Wednesday, September 24, 2008

Fall is here

Fall is here, huh? We spent last weekend enjoying the nice weather. We went apple picking with Jen and Trav and Jen's dad, who was in town for a visit. Now we have lots of apples so it's time to learn how to bake pie.



We also took our bikes out for a nice long ride on Sunday. There are miles and miles of nice trails from our neighborhood up to College Park and vicinity.

Some good news (and also sad news): Oreo is adopted. Her new name is "Scout" and she's shown here with her new sibling, Darcy. She lives at Andrews Air Force Base now. It's so sad to give her up, but nice to know that she's got a great permanent home. We did an enormous amount of vacuuming this past weekend and now the house looks like the humans outnumber the dogs again.



I'm hard at work (actually not so much... I'm procrastinating right now) re-arranging the music for "Nxt/Step" - the piece I wrote for Step Afrika. We're doing a new version with a jazz quartet as part of the upcoming Ellington Jazz Festival. Shows are Oct. 2 and 3 at the Atlas Performing Arts Center.

Thursday, September 11, 2008

Sour Grapes

For several years now I've subscribed to a magazine called Signal To Noise, a publication that bills itself as, “the quarterly journal of improvised, experimental, and unusual music.” They do a fine job covering this terrain, and as far as I know it's a labor of love run by lovely people and filled with the work of lovely people who surely aren't motivated by money. This is all to say, it's a great magazine, and whatever I have to say about it is not meant as a criticism. This essay, like most everything I do, is all about me.
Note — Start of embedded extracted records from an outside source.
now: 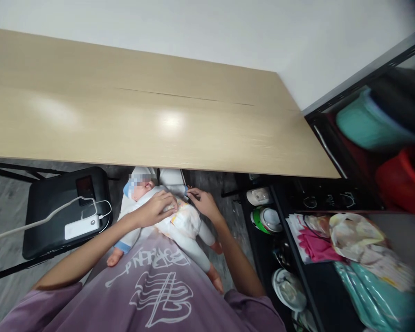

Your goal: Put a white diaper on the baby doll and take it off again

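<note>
A pale wooden worktop (152, 120) fills the far view; below its near edge a baby doll (173, 221) in white lies on the person's lap; the left hand (157, 208) rests on its chest, fingers spread loosely; the right hand (203, 203) pinches a small dark item, too small to identify, beside the doll's shoulder; a white power bank (82, 228) sits on a black seat (51, 207) at left.

A baby doll (166, 216) in pale clothes lies face-up across a lap, head toward the wooden table's edge.
</note>
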Demonstrator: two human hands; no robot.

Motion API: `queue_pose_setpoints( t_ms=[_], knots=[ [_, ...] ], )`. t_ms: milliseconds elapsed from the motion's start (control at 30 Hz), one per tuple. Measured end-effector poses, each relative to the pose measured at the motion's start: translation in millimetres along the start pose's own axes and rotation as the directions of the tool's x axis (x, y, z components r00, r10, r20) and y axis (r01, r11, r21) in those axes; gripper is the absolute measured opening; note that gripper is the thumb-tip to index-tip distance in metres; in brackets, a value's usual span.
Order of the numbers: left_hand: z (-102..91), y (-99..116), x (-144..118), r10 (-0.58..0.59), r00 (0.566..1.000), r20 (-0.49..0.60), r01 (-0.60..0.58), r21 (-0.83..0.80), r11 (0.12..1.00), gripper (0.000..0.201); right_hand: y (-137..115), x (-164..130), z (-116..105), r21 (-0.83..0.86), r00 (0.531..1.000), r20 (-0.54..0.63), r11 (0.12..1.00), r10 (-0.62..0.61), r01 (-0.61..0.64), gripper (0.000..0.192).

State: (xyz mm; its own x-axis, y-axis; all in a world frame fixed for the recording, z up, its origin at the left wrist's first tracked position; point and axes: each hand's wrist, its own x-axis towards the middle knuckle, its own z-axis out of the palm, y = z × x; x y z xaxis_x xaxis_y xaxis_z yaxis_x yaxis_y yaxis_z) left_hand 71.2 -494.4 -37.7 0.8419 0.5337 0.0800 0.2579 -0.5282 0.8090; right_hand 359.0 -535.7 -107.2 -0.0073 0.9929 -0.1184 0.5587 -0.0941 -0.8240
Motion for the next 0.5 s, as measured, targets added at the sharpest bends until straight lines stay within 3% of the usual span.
queue_pose_setpoints(
  t_ms=[67, 167, 267, 367, 433, 500],
  knots=[
    [-3.6, 5, -4, -0.019, 1.0, -0.012, 0.02, 0.024, 1.0, 0.029, -20, -3, -4, 0.041, 0.989, 0.077, 0.992, -0.125, 0.122, 0.03],
    [-19.7, 22, -23, -0.061, 0.998, -0.011, 0.061, 0.005, 0.998, 0.028, -57, -9, -5, 0.119, 0.911, 0.225, 0.938, -0.345, 0.326, 0.04],
    [-38.4, 44, -54, -0.081, 0.987, 0.137, 0.087, -0.041, 0.995, 0.023, -83, -15, 0, 0.123, 0.844, 0.304, 0.896, -0.443, 0.426, 0.034],
    [-46.8, 56, -82, -0.096, 0.949, 0.301, 0.125, -0.078, 0.989, 0.018, -90, -28, -10, 0.054, 0.853, 0.315, 0.905, -0.416, 0.421, 0.028],
    [-45.9, 56, -89, -0.094, 0.935, 0.342, 0.14, -0.112, 0.984, 0.018, -83, -44, -27, 0.023, 0.885, 0.352, 0.948, -0.305, 0.318, 0.035],
    [-40.8, 51, -80, -0.073, 0.946, 0.315, 0.117, -0.123, 0.986, 0.022, -71, -63, -48, -0.002, 0.906, 0.404, 0.99, -0.125, 0.138, 0.047]
  ],
)
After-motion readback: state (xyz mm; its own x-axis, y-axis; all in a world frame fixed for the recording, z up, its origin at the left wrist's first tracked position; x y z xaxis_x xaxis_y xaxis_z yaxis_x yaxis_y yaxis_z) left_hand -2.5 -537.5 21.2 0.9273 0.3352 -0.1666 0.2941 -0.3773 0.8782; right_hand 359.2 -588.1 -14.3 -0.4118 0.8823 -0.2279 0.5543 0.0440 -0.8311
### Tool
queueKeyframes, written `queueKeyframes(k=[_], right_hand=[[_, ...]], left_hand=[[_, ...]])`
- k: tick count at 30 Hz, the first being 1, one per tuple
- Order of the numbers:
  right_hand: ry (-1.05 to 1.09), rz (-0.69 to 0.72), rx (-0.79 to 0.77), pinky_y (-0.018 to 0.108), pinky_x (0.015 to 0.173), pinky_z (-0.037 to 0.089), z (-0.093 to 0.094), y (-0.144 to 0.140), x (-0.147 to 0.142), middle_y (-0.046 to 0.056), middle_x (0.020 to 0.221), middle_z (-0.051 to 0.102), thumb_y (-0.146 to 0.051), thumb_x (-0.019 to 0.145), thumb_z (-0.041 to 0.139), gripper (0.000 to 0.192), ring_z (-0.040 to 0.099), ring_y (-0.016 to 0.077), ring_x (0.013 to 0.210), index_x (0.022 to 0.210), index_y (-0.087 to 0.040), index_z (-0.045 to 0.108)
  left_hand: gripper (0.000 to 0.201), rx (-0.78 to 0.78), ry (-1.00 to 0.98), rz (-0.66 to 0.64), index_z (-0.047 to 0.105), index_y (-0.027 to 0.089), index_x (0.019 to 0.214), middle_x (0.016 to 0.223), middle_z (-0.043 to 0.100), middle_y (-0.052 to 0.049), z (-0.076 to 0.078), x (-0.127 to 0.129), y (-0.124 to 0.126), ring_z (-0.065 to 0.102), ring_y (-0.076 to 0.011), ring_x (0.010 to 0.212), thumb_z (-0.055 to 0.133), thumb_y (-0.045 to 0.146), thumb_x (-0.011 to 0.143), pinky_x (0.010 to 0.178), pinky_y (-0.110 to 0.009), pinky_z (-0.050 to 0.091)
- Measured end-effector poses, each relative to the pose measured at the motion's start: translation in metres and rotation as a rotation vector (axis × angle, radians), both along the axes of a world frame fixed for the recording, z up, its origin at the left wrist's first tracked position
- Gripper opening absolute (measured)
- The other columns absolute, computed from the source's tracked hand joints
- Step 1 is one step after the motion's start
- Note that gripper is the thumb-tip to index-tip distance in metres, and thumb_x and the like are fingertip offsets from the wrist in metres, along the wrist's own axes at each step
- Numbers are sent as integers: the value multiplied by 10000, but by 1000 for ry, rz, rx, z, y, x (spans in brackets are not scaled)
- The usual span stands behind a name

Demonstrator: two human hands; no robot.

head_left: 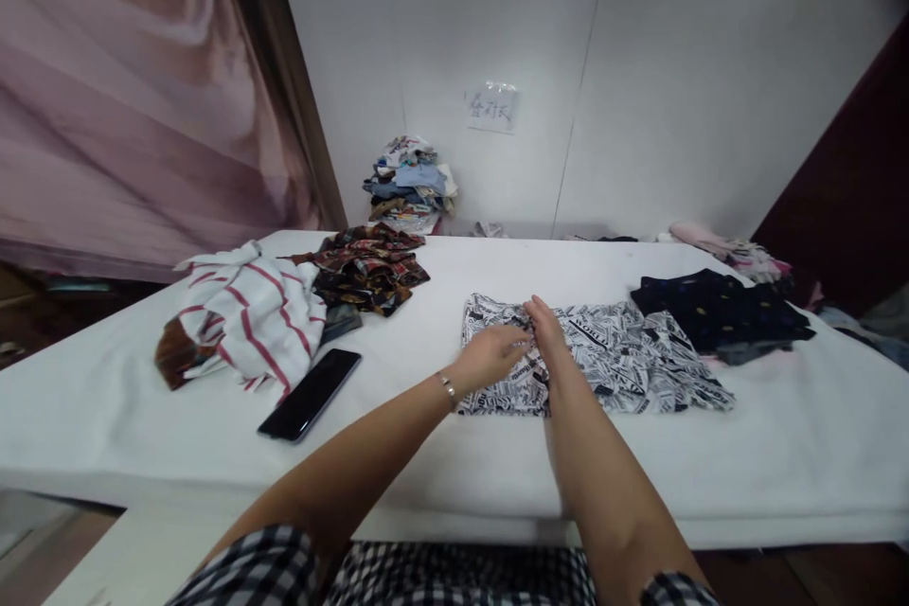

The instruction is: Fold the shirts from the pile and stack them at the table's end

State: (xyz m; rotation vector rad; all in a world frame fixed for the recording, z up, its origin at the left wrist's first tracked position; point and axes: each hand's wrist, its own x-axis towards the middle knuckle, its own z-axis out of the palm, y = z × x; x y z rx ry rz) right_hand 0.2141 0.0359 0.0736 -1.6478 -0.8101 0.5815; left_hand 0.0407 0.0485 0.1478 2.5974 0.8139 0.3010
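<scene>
A white garment with black newspaper-style print (603,355) lies in a long flat strip across the table. Its left part is smooth, while the right end is gathered and wrinkled. My right hand (548,329) stands edge-down across the garment, fingers straight and held together, palm facing left. Close beside it, my left hand (491,355) hovers over or rests on the left part, its fingers loosely bent toward the right hand and the thumb apart. Whether the left fingertips touch the cloth is hard to see.
A black phone (311,395) lies left on the white-covered table (454,483). Behind it are a white garment with red stripes (256,312) and dark patterned clothes (369,265). Dark navy clothing (717,308) lies right. A clothes stack (412,185) stands by the wall.
</scene>
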Motion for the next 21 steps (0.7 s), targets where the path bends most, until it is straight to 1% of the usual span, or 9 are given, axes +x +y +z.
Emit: queueKeyframes(k=[3,5,6,10,12,14,17,19,21], right_hand=[[-94,-17,7,333,1060,405,-5,6,-2,123,1457,477,-434,888,450,644,485,199,1315,1460,-144,382],[-163,-16,21,349,1091,369,-4,4,-3,104,1450,490,-427,848,520,648,468,203,1326,1437,-174,426],[-214,-14,13,360,1105,351,-2,2,-4,92,1451,491,-431,835,540,644,457,208,1334,1425,-191,446],[-447,61,-35,423,1124,307,6,-7,-13,72,1473,465,-482,818,581,647,403,253,1368,1411,-246,476],[-580,157,-35,449,1132,274,7,-7,-19,66,1463,478,-462,795,630,619,378,276,1378,1371,-259,526],[-658,208,-90,418,1110,291,5,-4,-21,56,1369,575,-381,762,681,464,435,269,1326,1208,-257,657],[-625,89,-239,332,958,402,1,-1,-14,68,1062,721,-258,787,615,165,594,229,1084,887,-216,740],[-576,-48,-297,304,855,434,-1,-2,0,79,904,733,-218,815,531,202,630,217,949,820,-195,732],[-538,-152,-318,293,811,448,0,-6,16,77,856,734,-203,813,485,249,641,211,898,838,-185,732]], left_hand=[[346,-112,-123,192,608,219,1187,1259,649,-78,-14,-26,28,605,-186,1108,434,380,935,966,-305,453],[414,-194,-121,344,574,166,1222,1225,662,-121,-27,-36,45,639,-213,1031,451,416,915,886,-320,483],[465,-224,-95,374,554,145,1244,1194,676,-134,-34,-38,52,655,-219,990,454,449,906,840,-317,494],[560,-304,-22,399,580,123,1193,1076,721,-143,-54,-32,61,685,-233,906,497,554,846,719,-293,492],[480,-303,6,396,635,144,1083,1068,724,-142,-58,-28,60,679,-252,941,536,532,818,729,-295,478],[371,-289,33,386,661,166,986,1062,726,-136,-58,-25,59,670,-266,969,563,472,800,745,-300,464],[299,-265,61,384,654,184,964,1079,718,-131,-55,-26,56,660,-275,992,548,410,801,756,-310,452],[299,-251,70,384,642,188,983,1100,710,-133,-53,-29,53,653,-280,1007,526,404,812,760,-318,448],[302,-245,72,376,635,192,993,1114,705,-133,-52,-31,51,648,-280,1017,509,405,822,765,-320,447]])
When each issue arrives, I eagerly flip through it. Quickly, I start to get bitter and defensive. I undergo a Kafka-esque transformation and soon resemble a certain fox. It gets harder to flip the pages with furry paws and no thumb, but I'm stubborn and I stick it out until the very last page. Muttering and grumbling over each glossy photo, and every superlative-laden blurb about every unshaven hipster doofus that they gush over for one reason or another. Sour grapes.

At long last, this cycle has been broken! The fall issue arrived in my mailbox this week, and in it there are two lovely features about me. No sour grapes necessary. There's even a glossy photo of me. Me me me. Finally.

Seriously, though... Marc Masters wrote a nice feature story about the DC “experimental scene,” and I'm included as well as many of the other people who, honestly, have a lot more to do with the scene than I do. But I'll happily take some credit. I am a sucker for acknowledgment.

There's also a short review of the DCIC cd included as well... and it's a pretty good review, I think:

DCIC is a guitar/electronics-reeds-drums trio with links to underground rock – guitarist Jonathan Matis recently toured with Fugazi bassist Joe Lally, drummer Ben Azzara was in Delta '72 – as well as jazz – they have performed with Greg Osby. They play in a hybrid language, slipping in the occasional rock chord as easily as they slide through textural explorations. Mike Sebastian's horns, and especially his exotically pitched saxello, are what makes their music stand out. He's as adept at tying knots in his own lines like Roscoe Mitchell as he is at reeling out an imploring, klezmer-tinged lament. At close to an hour, their debut overstays its welcome a bit, but there's enough happening here that I'd be happy to check them out if they came to my town.

-- Bill Meyer


Wednesday, September 03, 2008

LESQ recording session almost complete

I've been in the studio for the last two and a half days with the Low End String Quartet. We're recording at Inner Ear with TJ Lipple. I like TJ, but it sure is expensive to hang out with him.

Our tracking day went more smoothly than I expected. We got through everything with a little time to spare. The air conditioning wasn't working, so things got a little swampy. The string players had some interesting troubles with that. It turns out that bass rosin gets extra sticky; and one of Jodi's tuning pegs got stuck at one point. My bandmates were really great about it. We got through the day with nary a complaint about the heat, and everyone really worked hard.

Mixing is going well too... although it can be a tedious process. In a few weeks, hopefully, we'll get the mastering done and then I'll have some hot stuff to share.